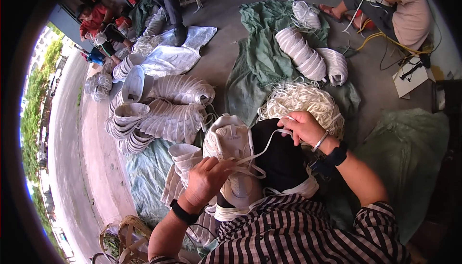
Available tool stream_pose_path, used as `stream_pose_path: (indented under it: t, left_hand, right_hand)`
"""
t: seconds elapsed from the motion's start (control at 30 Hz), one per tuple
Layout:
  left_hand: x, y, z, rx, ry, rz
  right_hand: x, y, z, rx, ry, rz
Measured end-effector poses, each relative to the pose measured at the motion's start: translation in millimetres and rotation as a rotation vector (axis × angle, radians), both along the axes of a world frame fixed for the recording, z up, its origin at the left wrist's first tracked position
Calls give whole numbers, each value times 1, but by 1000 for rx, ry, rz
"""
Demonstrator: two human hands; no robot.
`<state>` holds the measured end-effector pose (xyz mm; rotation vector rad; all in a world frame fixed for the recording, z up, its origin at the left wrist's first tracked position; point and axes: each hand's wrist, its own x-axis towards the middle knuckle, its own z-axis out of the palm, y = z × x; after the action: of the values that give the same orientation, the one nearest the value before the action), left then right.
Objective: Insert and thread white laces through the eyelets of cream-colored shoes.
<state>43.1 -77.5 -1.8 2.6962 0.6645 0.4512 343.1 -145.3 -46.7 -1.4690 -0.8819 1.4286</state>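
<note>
A white shoe upper (222, 141) lies in my lap, its toe end toward me. My left hand (207, 180) is closed over its left side, pinching a white shoelace (265, 146) near the lacing area. From there the lace runs up and right to my right hand (304, 130), whose fingers pinch its other stretch. Between the hands the lace hangs in a slack curve, with a loop drooping over the upper. More white laces (301, 187) lie across my lap on dark cloth. Just beyond my right hand rises a big tangled pile of white laces (298, 98).
Stacks of nested white uppers (171, 115) lie to the left on a green sheet (149, 177). Further rolls of uppers (301, 55) rest on a green tarp (260, 38) ahead. Co-workers (409, 14) sit around the far side. A woven basket (127, 240) stands lower left.
</note>
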Motion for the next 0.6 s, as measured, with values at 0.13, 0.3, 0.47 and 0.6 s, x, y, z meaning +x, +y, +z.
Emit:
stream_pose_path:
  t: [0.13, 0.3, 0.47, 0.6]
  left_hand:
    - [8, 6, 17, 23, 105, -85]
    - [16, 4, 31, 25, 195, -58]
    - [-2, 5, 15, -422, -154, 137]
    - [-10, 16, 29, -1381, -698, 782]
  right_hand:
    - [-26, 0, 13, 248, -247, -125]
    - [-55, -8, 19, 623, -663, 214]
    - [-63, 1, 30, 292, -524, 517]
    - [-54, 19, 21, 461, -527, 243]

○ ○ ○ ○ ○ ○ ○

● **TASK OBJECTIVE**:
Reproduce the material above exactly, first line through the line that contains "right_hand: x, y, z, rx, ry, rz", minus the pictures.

● **REPLY TO THE EXERCISE**:
Available tool stream_pose_path, used as `stream_pose_path: (indented under it: t, left_hand, right_hand)`
"""
t: seconds elapsed from the motion's start (control at 30 Hz), one per tuple
Layout:
  left_hand: x, y, z, rx, ry, rz
  right_hand: x, y, z, rx, ry, rz

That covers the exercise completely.